**WHAT TO DO**
Keep every line of the data below that has the string "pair" and present those lines.

(Source records)
[Start of Attachment]
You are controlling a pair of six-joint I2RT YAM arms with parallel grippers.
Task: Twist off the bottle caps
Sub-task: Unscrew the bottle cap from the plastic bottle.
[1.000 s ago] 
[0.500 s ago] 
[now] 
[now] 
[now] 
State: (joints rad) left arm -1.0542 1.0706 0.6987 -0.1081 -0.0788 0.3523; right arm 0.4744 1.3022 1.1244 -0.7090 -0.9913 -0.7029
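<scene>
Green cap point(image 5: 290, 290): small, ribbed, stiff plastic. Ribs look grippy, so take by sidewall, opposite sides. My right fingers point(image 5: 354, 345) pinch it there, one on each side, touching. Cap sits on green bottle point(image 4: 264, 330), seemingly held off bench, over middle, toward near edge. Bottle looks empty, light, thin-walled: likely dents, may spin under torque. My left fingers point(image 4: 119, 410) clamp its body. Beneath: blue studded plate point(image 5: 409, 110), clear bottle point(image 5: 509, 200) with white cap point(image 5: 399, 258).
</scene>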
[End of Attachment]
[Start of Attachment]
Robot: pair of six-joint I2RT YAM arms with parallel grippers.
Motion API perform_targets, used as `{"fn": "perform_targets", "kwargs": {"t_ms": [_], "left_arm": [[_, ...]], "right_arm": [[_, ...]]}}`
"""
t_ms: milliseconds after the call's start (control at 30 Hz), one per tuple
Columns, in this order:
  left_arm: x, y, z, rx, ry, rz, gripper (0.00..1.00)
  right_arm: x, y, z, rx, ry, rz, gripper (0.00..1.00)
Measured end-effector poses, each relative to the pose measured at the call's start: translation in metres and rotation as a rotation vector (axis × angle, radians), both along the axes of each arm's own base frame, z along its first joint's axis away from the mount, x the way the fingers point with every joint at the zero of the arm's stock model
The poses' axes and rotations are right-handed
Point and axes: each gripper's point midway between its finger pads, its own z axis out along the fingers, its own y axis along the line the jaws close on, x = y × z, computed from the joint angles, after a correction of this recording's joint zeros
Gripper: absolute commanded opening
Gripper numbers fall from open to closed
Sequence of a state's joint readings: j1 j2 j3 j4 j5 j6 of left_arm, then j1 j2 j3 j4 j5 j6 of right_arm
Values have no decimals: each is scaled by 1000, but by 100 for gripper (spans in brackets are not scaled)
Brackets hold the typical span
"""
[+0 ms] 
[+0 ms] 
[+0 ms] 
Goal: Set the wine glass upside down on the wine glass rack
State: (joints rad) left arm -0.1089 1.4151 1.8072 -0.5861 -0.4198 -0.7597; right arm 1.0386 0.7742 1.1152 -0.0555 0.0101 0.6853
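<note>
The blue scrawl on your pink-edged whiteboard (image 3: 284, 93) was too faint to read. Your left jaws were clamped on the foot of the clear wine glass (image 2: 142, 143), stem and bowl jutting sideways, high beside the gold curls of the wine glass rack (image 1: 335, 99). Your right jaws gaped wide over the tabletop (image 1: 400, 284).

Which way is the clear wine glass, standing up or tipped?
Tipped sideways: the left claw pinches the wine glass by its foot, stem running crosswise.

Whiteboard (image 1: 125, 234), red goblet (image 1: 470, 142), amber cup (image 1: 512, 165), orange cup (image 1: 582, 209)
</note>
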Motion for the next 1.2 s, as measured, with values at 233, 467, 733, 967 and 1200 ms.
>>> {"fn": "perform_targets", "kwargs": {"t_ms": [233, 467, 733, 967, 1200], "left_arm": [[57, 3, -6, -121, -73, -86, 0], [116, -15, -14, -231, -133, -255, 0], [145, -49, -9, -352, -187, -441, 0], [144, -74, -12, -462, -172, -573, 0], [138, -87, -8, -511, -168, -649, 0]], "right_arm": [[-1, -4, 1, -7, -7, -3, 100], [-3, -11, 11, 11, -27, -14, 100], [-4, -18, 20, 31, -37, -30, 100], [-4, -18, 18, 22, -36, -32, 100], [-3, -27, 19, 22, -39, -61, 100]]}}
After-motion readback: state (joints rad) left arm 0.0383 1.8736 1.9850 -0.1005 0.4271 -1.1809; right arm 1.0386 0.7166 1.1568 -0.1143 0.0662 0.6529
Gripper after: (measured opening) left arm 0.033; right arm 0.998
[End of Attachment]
**RESULT OF THIS EXERCISE**
You are controlling a pair of six-joint I2RT YAM arms with parallel grippers.
Robot: pair of six-joint I2RT YAM arms with parallel grippers.

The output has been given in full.